At the request of Randy Kahn in the Southwest SRA, Will Carlin was asked to write an open letter to their membership two years after he suffered a devastating eye injury in court. Below is an edited (for length) reprint of that letter:
October 20, 1994
As many of you know, in May 1992, I was playing in the semi-finals of an MSRA tournament when I was hit in the left eye by a squash ball. I suffered a torn and detached retina which required emergency surgery to repair.
I was playing without eyeguards. This will surprise some of you, for many know me to be a strong advocate of protective eyewear. Rest assured, it was not by plan, but rather only because I was using a different bag than I normally do, and I had forgotten to transfer the goggles.
Let me begin by explaining my injury a bit more completely than I did two years ago. Imagine, for a moment, your eye as a basketball. The retina—which contains the rods and the cones you may remember from high school biology and is the “movie screen” onto which the images you look at are projected—is like a layer of Saran Wrap lining the inside surface of the basketball. (Actually, the retina is even thinner than Saran Wrap, but the analogy is a good one, I’m told.) When torn, the fluid in the eye (called the vitreous humor) can actually get between the “Saran Wrap” and the “basketball” and start to lift the plastic-wrap-like retina away from the eye; when it actually becomes separated, it is called “detached.” If the retina becomes too detached, the eye is no longer able to process the things it looks at and blindness ensues.
My retina was torn and partially detached. The operation to fix it consists of sewing a small piece of metal to the outside of the eye to indent the “basketball” so that the edges of the torn “Saran Wrap” are able to overlap. Shortly after this physical surgery, laser surgery then ‘’burns’’ the edges together—gluing the edges, in a way, through the formation of scar tissue.

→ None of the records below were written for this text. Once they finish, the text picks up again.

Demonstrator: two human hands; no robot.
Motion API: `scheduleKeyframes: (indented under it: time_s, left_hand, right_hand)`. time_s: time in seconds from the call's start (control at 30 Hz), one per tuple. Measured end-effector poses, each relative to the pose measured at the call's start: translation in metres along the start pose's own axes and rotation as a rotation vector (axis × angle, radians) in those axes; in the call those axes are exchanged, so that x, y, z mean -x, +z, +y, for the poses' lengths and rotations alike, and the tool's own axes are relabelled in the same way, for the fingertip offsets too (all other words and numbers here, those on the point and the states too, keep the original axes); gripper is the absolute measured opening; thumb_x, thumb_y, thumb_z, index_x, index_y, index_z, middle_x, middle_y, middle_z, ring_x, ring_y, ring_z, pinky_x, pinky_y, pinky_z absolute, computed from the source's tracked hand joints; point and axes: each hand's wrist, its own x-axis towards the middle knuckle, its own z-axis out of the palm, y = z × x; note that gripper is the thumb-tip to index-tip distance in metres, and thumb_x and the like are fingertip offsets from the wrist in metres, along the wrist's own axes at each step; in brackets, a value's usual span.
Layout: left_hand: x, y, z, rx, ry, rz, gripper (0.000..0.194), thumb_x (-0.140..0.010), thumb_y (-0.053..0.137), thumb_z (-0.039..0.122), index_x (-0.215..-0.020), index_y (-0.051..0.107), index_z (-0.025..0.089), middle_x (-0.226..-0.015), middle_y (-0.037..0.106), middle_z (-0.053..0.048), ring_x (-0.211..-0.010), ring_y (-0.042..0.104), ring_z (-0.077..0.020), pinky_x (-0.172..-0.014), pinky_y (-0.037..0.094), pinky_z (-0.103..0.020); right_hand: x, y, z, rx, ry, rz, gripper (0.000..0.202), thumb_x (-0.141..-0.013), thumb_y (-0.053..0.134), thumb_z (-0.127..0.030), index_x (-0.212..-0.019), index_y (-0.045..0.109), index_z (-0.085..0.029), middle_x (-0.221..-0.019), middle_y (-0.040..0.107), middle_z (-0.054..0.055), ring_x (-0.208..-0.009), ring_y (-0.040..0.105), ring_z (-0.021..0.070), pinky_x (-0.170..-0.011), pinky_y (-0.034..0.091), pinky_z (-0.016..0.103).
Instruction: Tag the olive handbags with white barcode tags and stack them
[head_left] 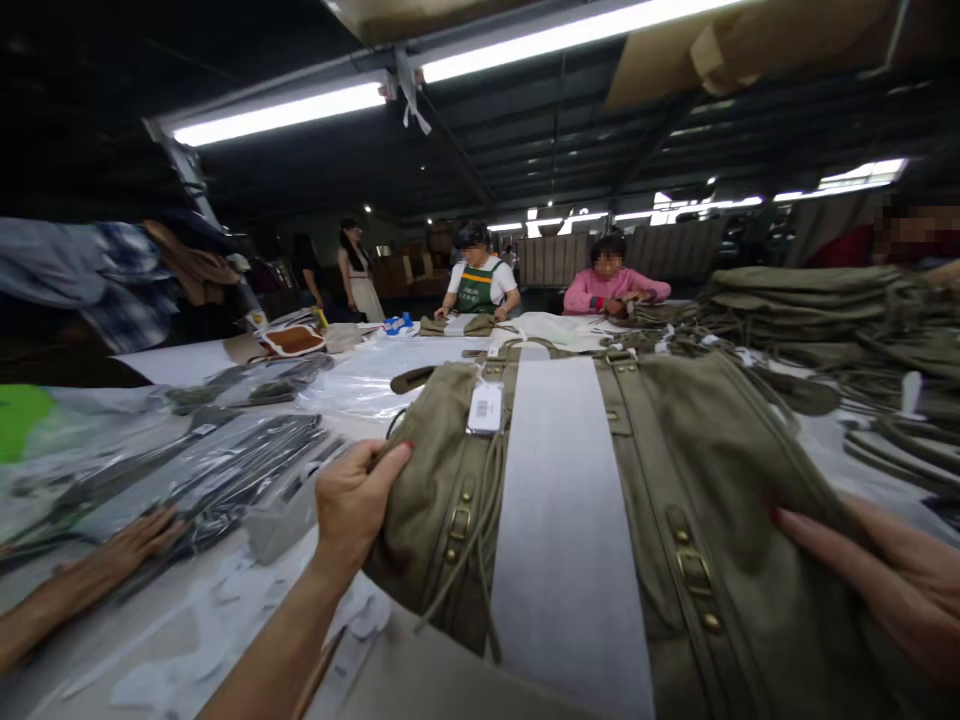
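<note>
Left hand [358,505] at nine o'clock, grip clenched on the edge of the olive bag [697,480]; right hand [892,570] at three o'clock lies flat on its other side, fingers open, clasping nothing. The bag sits dead centre on the table [187,362], a white paper band [566,520] down its middle, hang tag [486,407] above. At eight o'clock, another person's hand [124,550] rests on plastic sleeves [225,470]. Stacked bags [817,310] at two o'clock; seated workers [480,275] at twelve.
</note>
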Motion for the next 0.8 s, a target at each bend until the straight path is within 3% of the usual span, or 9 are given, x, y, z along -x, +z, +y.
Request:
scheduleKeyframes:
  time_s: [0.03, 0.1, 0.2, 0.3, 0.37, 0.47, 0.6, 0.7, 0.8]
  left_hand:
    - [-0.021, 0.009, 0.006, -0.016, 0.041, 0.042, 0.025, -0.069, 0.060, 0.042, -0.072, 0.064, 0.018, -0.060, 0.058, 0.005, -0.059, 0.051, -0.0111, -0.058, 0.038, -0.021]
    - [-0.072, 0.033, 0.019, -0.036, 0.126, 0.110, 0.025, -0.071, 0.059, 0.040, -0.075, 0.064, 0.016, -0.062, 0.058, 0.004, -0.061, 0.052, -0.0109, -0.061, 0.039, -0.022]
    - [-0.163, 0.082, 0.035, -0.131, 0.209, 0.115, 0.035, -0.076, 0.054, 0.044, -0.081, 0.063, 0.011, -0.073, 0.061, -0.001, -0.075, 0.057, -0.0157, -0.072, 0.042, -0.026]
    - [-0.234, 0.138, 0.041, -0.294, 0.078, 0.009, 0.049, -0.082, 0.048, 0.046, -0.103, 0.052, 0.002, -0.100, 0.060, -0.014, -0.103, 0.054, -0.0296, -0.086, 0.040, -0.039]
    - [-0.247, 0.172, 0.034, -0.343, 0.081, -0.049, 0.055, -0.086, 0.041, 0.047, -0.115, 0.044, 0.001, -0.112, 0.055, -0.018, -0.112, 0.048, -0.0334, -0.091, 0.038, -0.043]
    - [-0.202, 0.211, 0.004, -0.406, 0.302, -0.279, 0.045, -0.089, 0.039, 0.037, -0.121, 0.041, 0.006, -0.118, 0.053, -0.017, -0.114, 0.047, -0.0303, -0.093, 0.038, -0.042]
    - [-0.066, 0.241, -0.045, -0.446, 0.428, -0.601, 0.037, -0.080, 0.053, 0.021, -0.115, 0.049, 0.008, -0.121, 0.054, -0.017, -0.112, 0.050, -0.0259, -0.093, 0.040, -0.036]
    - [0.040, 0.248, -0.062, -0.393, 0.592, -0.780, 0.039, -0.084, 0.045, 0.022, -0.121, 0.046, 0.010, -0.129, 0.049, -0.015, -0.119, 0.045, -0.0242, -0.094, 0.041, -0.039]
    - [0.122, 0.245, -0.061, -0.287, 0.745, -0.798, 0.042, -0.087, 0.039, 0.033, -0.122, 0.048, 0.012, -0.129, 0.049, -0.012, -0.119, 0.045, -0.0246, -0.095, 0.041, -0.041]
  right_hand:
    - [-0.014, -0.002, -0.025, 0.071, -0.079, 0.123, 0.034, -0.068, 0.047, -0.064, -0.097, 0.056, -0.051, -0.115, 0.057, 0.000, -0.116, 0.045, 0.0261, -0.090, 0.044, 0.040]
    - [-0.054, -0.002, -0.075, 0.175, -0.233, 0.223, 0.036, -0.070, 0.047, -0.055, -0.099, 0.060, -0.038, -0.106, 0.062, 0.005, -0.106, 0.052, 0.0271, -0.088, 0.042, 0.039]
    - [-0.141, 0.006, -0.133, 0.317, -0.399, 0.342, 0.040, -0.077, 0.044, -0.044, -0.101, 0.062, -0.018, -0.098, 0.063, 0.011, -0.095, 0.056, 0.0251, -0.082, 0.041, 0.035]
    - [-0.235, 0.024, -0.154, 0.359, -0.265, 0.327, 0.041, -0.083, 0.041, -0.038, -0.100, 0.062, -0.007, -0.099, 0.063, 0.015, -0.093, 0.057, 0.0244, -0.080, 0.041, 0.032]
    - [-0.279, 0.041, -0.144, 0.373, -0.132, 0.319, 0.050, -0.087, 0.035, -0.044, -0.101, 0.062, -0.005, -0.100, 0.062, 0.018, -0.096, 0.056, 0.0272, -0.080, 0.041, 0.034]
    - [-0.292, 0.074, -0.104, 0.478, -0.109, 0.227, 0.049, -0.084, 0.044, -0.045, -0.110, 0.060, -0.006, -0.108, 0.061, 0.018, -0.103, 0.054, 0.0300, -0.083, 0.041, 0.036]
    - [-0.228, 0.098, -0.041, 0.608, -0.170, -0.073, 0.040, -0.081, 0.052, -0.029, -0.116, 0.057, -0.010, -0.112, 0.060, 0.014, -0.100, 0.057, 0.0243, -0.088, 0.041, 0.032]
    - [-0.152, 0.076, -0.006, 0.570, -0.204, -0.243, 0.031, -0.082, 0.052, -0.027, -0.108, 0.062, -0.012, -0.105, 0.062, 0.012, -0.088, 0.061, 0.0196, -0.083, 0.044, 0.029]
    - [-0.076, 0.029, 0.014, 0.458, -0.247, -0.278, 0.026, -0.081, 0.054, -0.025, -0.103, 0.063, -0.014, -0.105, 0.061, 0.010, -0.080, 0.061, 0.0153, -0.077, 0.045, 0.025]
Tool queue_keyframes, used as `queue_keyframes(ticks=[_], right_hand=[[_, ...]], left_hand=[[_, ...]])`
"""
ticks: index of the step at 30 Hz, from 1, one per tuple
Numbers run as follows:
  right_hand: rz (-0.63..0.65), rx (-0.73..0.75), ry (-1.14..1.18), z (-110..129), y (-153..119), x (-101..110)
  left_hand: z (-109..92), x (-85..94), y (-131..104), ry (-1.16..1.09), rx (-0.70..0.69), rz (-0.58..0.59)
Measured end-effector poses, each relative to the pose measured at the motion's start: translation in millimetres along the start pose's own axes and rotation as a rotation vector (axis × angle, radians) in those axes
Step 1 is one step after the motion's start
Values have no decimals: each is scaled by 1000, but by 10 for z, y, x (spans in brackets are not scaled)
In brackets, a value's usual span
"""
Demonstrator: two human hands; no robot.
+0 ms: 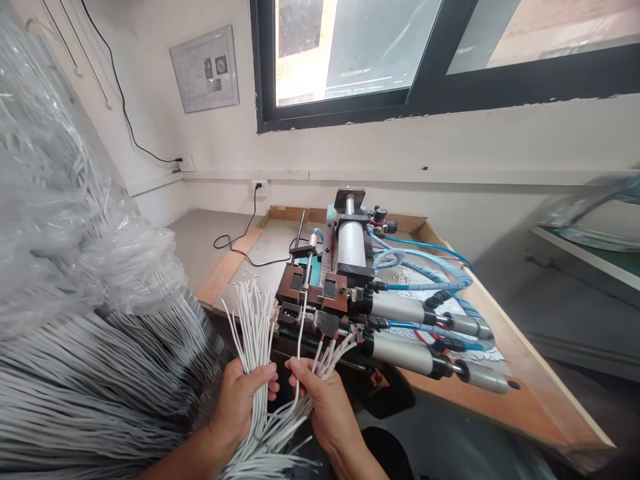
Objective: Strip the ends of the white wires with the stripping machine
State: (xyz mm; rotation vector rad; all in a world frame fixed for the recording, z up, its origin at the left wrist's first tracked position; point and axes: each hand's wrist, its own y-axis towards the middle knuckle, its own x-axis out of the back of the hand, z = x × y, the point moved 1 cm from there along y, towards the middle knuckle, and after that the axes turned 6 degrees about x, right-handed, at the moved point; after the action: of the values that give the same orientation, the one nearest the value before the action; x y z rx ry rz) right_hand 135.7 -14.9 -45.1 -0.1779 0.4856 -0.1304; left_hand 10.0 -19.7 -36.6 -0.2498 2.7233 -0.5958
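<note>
My left hand (245,393) is closed around a thick bundle of white cables (254,333), whose ends fan upward. My right hand (323,400) pinches one single white cable (301,340) between thumb and finger. That cable runs up into the front of a pneumatic machine (335,287) with brown jaw blocks and silver cylinders. Between the palm and fingers of the same hand sits a smaller bunch of cables (330,357) with reddish stripped ends. Below both hands the cable lengths cross and hang together.
Masses of grey cables (100,387) under clear plastic wrap (85,180) fill the left side. Blue air hoses (430,267) loop behind the cylinders (405,353). A wooden rim (520,367) edges the bench at right. White scraps (417,280) lie behind the machine.
</note>
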Motion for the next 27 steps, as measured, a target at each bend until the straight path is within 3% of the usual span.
queue_keyframes(ticks=[9,16,20,27], right_hand=[[26,-34,13,-5,80,-27],[108,121,-250,-87,117,100],[149,81,-474,-311,93,267],[-13,-18,-552,-835,-154,801]], left_hand=[[-48,-41,-13,3,15,-23],[-49,-11,-14,-24,-6,-6],[-54,9,-1,-43,-66,27],[-139,-60,-4,-90,-82,68]])
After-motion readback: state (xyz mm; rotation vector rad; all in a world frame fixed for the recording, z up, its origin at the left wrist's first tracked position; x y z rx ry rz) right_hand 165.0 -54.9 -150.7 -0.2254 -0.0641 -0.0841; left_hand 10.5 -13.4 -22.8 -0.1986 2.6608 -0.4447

Does all of this sound painful? The post-surgical pain was the most excruciating pain I have ever experienced. For about a week after the surgery, I had to lie still; I was not able to read, to watch TV, or to move about. I could listen to the radio, the TV, or cassettes, but that was it—and I was either in terrible pain or I was nauseous from the pain-killers.
From there, it was another two months or so before I was able to start exercising at all vigorously, and another few months after that before I was able to play squash competitively at all.
Making matters even worse, Will learned a year later that he would have to endure the same surgery again because another part of the retina had finally torn. His recovery the second time around was rife with complications and, at one point, there was real concern that he may lose sight in that eye permanently. Thankfully, he did recover and can see, though “floaters” are a part of daily life.